Wavy PtCu alloy nanowire networks with abundant surface defects enhanced oxygen reduction reaction

Bimetallic platinum-copper (Pt-Cu) alloy nanowires have emerged as a novel class of fuel cell electrocatalysts for oxygen reduction reaction (ORR) due to their intrinsic high catalytic activity and durability, but preparing such electrocatalysts with clean surface via facile method is still a challenge. Herein, PtCu alloy with nanowire networks (NWNs) structure is obtained by a simple modified polyol method accompanied with a salt-mediated self-assembly process in a water/ethylene glycol (EG) mixing media. The formation mechanism of PtCu NWNs including the morphological evolution and the relevant experimental parameters has been investigated systematically. We propose that a micro-interface in H2O-EG media formed with the assistance of disodium dihydrogen pyrophosphate (Na2H2P2O7) and its unique nature of coordinating with Pt2+ or Cu2+ play critical roles in the formation of NWNs.

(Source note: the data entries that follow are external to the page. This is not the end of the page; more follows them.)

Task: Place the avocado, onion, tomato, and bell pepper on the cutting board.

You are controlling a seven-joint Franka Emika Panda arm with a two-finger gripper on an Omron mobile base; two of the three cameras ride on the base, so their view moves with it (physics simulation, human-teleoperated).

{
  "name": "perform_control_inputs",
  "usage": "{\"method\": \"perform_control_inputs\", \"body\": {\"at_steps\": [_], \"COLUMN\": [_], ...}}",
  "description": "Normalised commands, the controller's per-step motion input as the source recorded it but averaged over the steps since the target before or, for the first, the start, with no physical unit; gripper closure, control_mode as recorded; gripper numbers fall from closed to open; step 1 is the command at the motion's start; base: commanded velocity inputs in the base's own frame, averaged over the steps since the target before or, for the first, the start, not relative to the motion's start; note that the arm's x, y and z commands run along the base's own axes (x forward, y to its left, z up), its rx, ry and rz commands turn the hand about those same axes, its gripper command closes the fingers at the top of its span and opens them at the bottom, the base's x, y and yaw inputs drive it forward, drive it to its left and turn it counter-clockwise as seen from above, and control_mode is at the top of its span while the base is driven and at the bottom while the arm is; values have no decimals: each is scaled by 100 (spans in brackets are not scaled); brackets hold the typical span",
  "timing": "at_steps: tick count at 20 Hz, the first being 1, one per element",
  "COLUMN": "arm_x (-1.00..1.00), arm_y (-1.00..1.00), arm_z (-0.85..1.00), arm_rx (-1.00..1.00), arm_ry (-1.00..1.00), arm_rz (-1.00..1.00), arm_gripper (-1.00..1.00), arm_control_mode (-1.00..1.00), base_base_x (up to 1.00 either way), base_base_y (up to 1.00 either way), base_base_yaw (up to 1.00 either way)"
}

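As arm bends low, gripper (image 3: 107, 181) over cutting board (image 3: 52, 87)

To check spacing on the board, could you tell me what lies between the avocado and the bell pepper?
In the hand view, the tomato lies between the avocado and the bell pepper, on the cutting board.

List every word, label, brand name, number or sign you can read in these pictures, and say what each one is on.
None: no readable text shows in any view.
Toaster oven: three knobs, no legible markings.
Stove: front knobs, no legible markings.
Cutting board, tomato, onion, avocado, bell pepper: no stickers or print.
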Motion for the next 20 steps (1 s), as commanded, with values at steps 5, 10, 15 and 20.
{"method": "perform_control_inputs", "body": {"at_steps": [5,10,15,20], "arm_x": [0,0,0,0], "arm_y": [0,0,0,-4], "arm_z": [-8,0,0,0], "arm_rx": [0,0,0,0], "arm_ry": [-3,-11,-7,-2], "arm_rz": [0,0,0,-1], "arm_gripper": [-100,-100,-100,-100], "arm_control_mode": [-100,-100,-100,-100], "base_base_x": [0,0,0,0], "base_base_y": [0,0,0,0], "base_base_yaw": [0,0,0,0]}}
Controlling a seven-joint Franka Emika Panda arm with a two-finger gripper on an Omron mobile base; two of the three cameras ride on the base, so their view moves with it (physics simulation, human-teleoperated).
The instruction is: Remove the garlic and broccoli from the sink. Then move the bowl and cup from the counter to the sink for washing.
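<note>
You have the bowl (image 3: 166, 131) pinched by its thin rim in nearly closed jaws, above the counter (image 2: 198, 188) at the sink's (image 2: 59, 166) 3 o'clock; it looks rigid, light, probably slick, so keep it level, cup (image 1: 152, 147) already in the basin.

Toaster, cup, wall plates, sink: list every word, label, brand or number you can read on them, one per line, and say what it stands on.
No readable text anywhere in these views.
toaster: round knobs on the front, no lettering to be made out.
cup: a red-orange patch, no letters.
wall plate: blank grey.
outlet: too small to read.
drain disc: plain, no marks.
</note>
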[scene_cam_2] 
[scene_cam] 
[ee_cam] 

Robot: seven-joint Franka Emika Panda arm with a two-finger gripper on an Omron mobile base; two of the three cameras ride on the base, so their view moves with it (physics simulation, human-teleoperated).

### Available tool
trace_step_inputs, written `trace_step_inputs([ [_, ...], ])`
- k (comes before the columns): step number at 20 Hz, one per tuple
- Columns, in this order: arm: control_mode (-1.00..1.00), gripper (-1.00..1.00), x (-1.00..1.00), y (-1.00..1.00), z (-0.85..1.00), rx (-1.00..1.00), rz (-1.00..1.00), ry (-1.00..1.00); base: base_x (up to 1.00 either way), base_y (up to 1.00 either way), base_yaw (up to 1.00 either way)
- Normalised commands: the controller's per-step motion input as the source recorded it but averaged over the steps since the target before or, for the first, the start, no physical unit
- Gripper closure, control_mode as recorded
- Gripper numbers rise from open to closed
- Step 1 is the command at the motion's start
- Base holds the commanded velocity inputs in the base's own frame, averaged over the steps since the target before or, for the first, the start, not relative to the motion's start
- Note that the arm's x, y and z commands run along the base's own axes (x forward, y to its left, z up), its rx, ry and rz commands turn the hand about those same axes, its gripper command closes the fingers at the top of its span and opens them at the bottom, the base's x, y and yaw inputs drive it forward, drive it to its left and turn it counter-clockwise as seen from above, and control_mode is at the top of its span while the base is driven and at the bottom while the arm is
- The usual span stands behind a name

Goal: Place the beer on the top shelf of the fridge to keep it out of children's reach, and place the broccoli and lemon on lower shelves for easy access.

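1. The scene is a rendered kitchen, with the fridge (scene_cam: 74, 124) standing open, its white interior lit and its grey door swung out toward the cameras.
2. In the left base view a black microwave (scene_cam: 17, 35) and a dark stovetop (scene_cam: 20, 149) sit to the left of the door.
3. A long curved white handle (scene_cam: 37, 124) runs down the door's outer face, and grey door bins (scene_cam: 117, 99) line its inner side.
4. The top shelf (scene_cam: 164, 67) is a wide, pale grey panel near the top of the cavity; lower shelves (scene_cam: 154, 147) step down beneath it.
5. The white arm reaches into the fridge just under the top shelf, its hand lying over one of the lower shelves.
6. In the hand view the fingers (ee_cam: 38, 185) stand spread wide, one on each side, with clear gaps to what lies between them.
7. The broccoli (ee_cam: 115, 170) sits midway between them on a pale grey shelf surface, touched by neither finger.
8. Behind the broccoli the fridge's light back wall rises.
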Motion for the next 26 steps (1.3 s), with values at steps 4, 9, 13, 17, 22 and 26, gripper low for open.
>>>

When tested as ORR catalyst, the PtCuNWNs/C exhibits much higher activity and durability than that of Pt-NWNs/C and commercial Pt/C, even exceeding the target of DOE in 2020. The excellent performance of PtCuNWNs/C could be attributed to the unique structure of NWNs with 2.4 nm ultrathin wavy nanowires and plentiful surface defects and the modified electronic effect caused by alloying with Cu atoms.